Di kantor, Naya sudah hafal polanya. Kalau ada kesalahan di laporan, semua mata menoleh ke dia. Kalau ada keberhasilan, nama yang disebut justru rekan kerjanya, laki-laki, tentu saja.
“Wajar, dia kan lebih berwibawa kalau presentasi,” kata bosnya suatu kali.
Naya cuma tertawa dalam hati. Wibawa? Yang dimaksud bosnya itu hanyalah suara lantang dan dada bidang. Isinya? Kosong. Tapi karena keluar dari mulut laki-laki, mendadak terdengar meyakinkan.
Ia pernah iseng menghitung: untuk satu promosi, rekan laki-laki hanya perlu menunjukkan 60% kemampuan. Sedangkan ia, perempuan, harus mengerahkan 120 persen. Dua kali lipat, biar dianggap setara.
Ironisnya, saat ia berhasil, respons yang didapat sederhana saja:
“Wah, hebat juga kamu, Nay. Padahal cewek.”
Padahal cewek.
Kalimat yang selalu menyelipkan racun dalam pujian.
Di rumah, pola itu terulang lagi. Ibunya rajin menagih, “Belajar masak dong. Nanti kalau udah nikah, kasihan suamimu.”
Lucu. Tidak pernah ada yang bilang ke adiknya, “Belajar masak dong. Nanti kalau nikah, kasihan istrimu.”
Adiknya cukup duduk depan layar gim, dan dunia tetap menganggap itu normal.
Naya kadang berpikir, mungkin laki-laki memang punya privilege bawaan lahir: standar mereka dipasang rendah, supaya gampang dilewati. Sedangkan standar untuk perempuan dipasang setinggi langit, lalu dunia pura-pura heran kalau banyak perempuan yang jatuh di tengah jalan.
Yang lebih menyakitkan, laki-laki tidak merasa bersalah. Mereka bahkan nyaman. Kenapa tidak? Mereka bisa leha-leha, sementara ada perempuan yang harus jungkir balik membuktikan diri, lalu hasilnya masih saja diremehkan.
Naya menutup laptopnya. Ia lelah, tapi lebih lelah lagi menghadapi kenyataan bahwa sistem ini tidak akan berubah cepat.

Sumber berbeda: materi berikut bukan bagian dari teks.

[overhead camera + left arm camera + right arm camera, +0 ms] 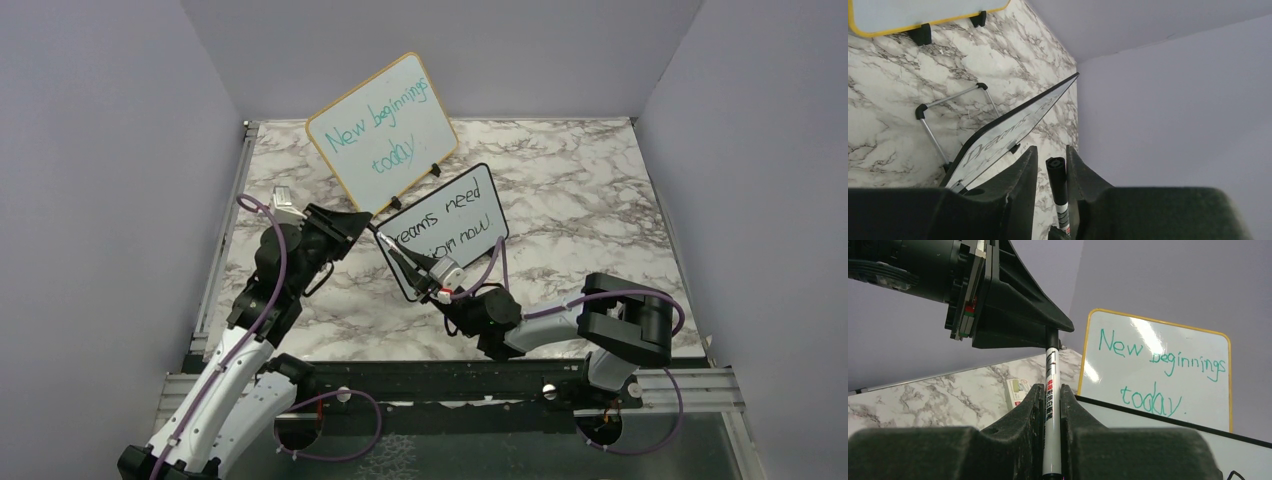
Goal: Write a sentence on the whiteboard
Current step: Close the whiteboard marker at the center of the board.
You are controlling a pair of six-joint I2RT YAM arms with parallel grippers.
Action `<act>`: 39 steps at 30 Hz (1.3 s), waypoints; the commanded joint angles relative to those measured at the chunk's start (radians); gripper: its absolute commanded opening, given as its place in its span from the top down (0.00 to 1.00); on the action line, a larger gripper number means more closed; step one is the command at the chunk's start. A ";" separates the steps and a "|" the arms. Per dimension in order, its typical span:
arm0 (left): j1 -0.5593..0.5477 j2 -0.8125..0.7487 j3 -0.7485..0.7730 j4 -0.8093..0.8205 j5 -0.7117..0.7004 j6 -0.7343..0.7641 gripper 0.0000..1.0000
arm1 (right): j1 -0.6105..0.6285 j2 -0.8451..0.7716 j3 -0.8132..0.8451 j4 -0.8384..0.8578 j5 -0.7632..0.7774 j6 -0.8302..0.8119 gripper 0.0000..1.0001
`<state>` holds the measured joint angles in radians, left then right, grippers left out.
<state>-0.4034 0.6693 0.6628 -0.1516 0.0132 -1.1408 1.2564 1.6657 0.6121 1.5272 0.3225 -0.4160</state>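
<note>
in the right end effector [1050, 388] the marker [1051, 360] sits clamped, black end inside the left end effector [1050, 150], likely for capping; can't tell if that one's gripping. whiteboard [486, 184] just behind them, sentence [448, 213] done.

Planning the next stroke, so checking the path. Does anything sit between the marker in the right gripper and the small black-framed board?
Yes: the left gripper straddles the far end of the marker held by the right gripper, right at the whiteboard's left corner. Nothing else visible intervenes.
</note>
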 commanded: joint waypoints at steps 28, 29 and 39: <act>-0.034 -0.090 -0.161 0.212 0.229 -0.171 1.00 | -0.053 0.063 0.179 0.171 0.049 0.334 1.00; -0.038 -0.093 -0.164 0.220 0.230 -0.173 1.00 | -0.058 0.056 0.177 0.159 0.036 0.370 1.00; -0.054 -0.126 -0.176 0.260 0.179 -0.157 1.00 | -0.079 0.010 0.135 0.079 0.042 0.410 1.00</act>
<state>-0.3820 0.5800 0.4976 0.1768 -0.0235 -1.2842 1.2152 1.7214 0.7242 1.5314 0.3443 -0.0044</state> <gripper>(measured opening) 0.125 0.167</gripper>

Dunia terlalu sibuk memanjakan laki-laki.
Kalau ada yang bilang, “Perempuan sekarang kan sudah setara,” Naya ingin tertawa keras-keras. Setara?
Coba cabut semua bonus yang dinikmati laki-laki; bonus suara lantang, bonus tubuh bebas tuntutan, bonus standar rendah. Baru kita lihat siapa yang benar-benar tahan berdiri di arena.
Karena yang kejam itu bukan hanya sistem. Yang kejam itu laki-laki yang tahu dunia memihak mereka, tapi tetap pura-pura buta.